Infine, utilizza un software di rendering tridimensionale per ricostruire l'immagine 3D. Se è disponibile una fonte di anidride carbonica, posizionare il dispositivo di erogazione dell'anidride carbonica sopra il portapiatti. Impostare il livello di anidride carbonica al 5% e accendere il controller di anidride carbonica dall'interno del software.

Passare a un campo di celle trasfettate. Visualizzare l'immagine in tempo reale delle celle acquisita dalla telecamera e visualizzata dal software di acquisizione sullo schermo del computer utilizzando il laser RFP. Quindi, inserisci le impostazioni per la percentuale di potenza del laser e il tempo di esposizione per il laser RFP.

Quindi, inserire l'impostazione per la percentuale di potenza del laser e il tempo di esposizione per la luce laser YFP. Per ogni pozzetto della piastra, scegliere un numero di posizioni diverse che contengano una o più celle che esprimono il reporter. Immettere l'intervallo di tempo tra ogni fotogramma dei giri di tempo e il numero totale di fotogrammi da acquisire.

Rivedi ogni posizione e correggi e aggiorna la messa a fuoco secondo necessità. Inizia il time lapse e salva i dati. Infine, analizzare i dati utilizzando il software di imaging disponibile come descritto nel protocollo di testo.

Qui è mostrato un esempio di caspasi-2 BiFC a seguito di un danno al DNA. Le cellule sono state trattate con un inibitore della topoisomerasi uno: Camptotecina. La proteina fluorescente rossa, mCherry, è stata utilizzata come reporter per dimostrare che le cellule esprimono la sonda BiFC e aiutano a visualizzare il numero totale di cellule.

La fluorescenza di Venere è mostrata in verde e i grandi punti rappresentano la prossimità indotta dalla caspasi-2. Per fornire una visualizzazione ad alta risoluzione della localizzazione subcellulare del complesso di attivazione della caspasi, le singole cellule possono essere visualizzate in tre dimensioni. L'attivazione della caspasi-2 è mostrata qui in verde e il nucleo è mostrato in rosso.

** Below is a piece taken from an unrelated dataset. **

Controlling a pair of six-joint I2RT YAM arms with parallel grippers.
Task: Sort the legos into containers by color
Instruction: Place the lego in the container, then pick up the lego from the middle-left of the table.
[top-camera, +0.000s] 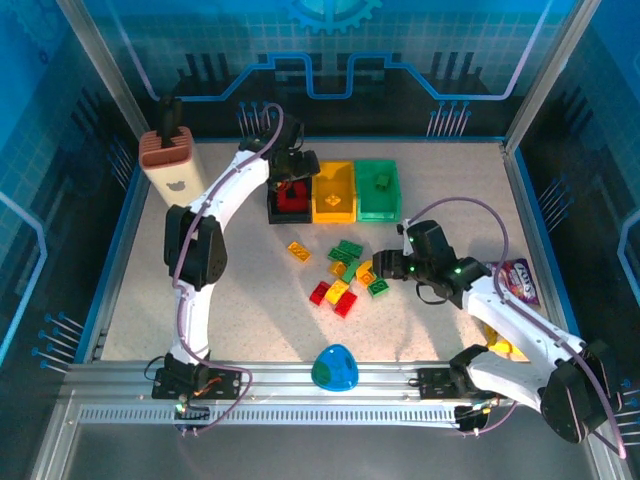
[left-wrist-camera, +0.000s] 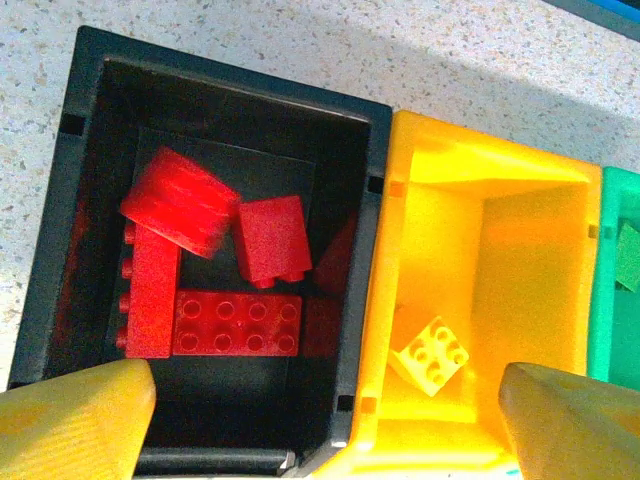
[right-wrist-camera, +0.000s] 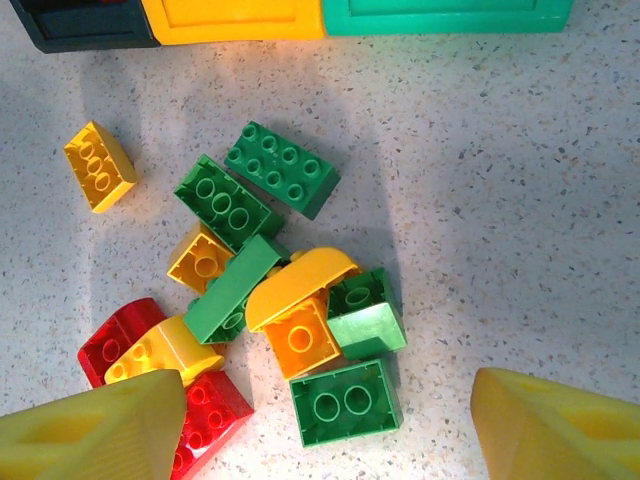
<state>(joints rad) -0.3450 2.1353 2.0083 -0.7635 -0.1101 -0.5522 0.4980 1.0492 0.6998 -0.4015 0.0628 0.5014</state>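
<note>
Near the tabletop's far edge, the left gripper (left-wrist-camera: 325, 415) is held wide open over the black bin (left-wrist-camera: 60, 250), where several glossy red bricks (left-wrist-camera: 235, 325) are lodged, one tilted and blurred; a release is judged to be in hand. One studded yellow brick (left-wrist-camera: 432, 355) is seen in the yellow bin (left-wrist-camera: 440, 160), with the green bin (left-wrist-camera: 602, 300) beside it. At mid-tabletop the right gripper (right-wrist-camera: 325, 425) is spread empty above the mixed pile (right-wrist-camera: 270, 290); next, one smooth, hard brick must be singled out and pinched squarely.
</note>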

Viene mostrata la vista delle sezioni ortogonali della cella in cui il piano xy, il piano yz e il piano xz possono essere visualizzati fianco a fianco. L'immagine tridimensionale può anche essere visualizzata in un filmato in cui la cella viene ruotata attorno all'asse y. Per fornire dati cinetici della caspasi, è possibile utilizzare l'imaging time lapse BiFC.

Questo filmato mostra l'attivazione della caspasi-2 in verde dopo il trattamento con l'inibitore del proteasoma: Bortezomib. I mitocondri sono mostrati in rosso. Dopo aver visto questo video dovresti avere una buona comprensione di come utilizzare la caspasi BiFC per tracciare l'assemblaggio dei complessi di attivazione delle caspasi in tempo reale e per determinare distintamente la dimensione, la forma e la localizzazione dei complessi prodotti.

Questo protocollo delinea alcuni approcci basati su microscopio per raccogliere i risultati dell'esperimento BiFC con caspasi; Tuttavia, va notato che una serie di variazioni e combinazioni di questi approcci possono essere utilizzate per interrogare in modo creativo le vie di attivazione delle caspasi. Durante il tentativo di questa procedura, è importante ricordare di includere controlli da artefatti indotti dalla microscopia come la fototossicità e il fotosbiancamento. Il protocollo di testo allegato include suggerimenti per raggiungere questo obiettivo.

La decisione del metodo di acquisizione e analisi da utilizzare sarà determinata dai perimetri da esplorare e dalla disponibilità di strumentazione e software di imaging. Seguendo questa procedura, è possibile utilizzare approcci di analisi delle immagini per interpretare i dati. È possibile misurare le variazioni dell'intensità della fluorescenza nel tempo o la percentuale di celle fluorescenti.

È possibile calcolare anche il numero di fuochi o le dimensioni dell'oggetto.